TASK BRIEF: Go through the entries below and report how many lines contain the string "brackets". Nothing but the number is wanted.

Saved data entries:
▼

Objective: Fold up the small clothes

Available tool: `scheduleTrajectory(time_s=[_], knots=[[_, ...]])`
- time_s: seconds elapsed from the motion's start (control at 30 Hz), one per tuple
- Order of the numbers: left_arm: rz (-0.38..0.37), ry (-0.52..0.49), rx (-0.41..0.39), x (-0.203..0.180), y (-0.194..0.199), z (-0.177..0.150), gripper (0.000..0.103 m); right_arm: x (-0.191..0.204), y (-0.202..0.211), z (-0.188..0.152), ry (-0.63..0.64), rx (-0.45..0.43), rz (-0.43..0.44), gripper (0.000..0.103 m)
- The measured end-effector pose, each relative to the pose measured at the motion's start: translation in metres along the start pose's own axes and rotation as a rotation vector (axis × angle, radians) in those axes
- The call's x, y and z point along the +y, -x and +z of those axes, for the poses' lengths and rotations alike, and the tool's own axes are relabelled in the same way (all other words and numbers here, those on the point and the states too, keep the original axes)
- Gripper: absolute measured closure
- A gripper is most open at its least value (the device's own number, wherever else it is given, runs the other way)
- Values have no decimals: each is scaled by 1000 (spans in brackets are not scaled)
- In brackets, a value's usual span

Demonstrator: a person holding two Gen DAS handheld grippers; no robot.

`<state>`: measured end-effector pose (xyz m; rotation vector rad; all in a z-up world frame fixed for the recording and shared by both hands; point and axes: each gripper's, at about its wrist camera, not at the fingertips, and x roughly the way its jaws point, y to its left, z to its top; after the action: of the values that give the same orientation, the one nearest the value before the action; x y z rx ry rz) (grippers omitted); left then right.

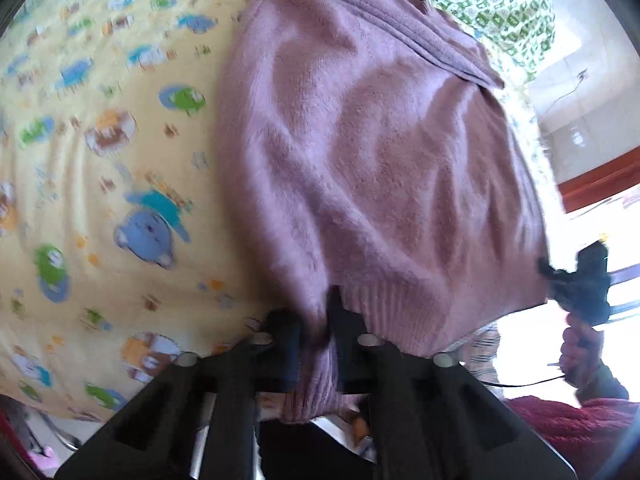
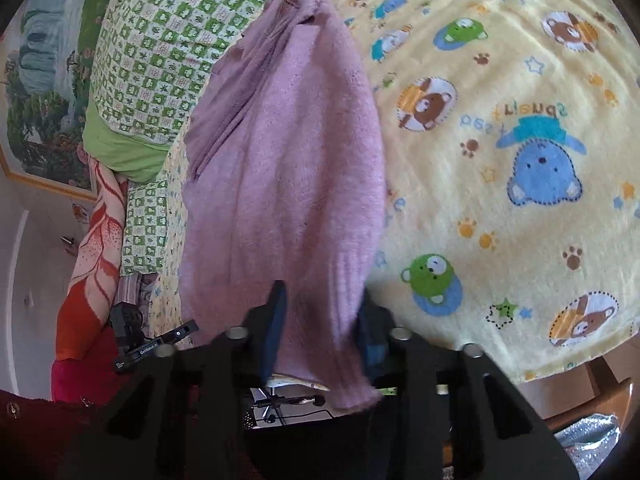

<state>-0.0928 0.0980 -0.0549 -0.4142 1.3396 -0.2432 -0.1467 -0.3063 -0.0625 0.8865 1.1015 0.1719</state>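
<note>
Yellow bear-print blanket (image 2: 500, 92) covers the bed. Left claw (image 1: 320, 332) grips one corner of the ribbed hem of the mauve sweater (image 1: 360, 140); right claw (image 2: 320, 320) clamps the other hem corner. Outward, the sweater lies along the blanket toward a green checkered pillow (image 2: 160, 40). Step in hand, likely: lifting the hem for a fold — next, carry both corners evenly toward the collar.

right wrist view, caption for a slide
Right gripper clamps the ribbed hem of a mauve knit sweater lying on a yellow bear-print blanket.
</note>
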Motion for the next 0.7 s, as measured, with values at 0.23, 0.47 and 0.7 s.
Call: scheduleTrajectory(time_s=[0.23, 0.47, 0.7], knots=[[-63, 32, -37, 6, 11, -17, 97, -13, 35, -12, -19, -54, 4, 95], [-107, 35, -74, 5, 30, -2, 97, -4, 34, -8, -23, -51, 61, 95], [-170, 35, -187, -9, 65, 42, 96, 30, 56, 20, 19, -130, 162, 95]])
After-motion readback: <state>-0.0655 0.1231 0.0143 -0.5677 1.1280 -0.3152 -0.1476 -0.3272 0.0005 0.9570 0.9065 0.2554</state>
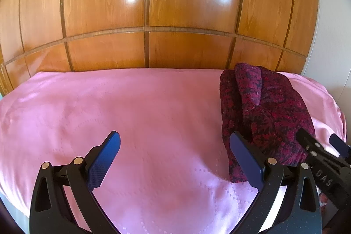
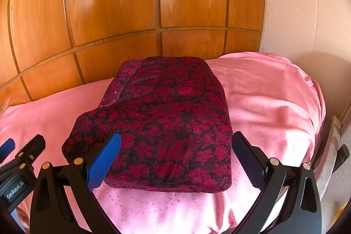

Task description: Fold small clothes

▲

RESULT BELOW: 2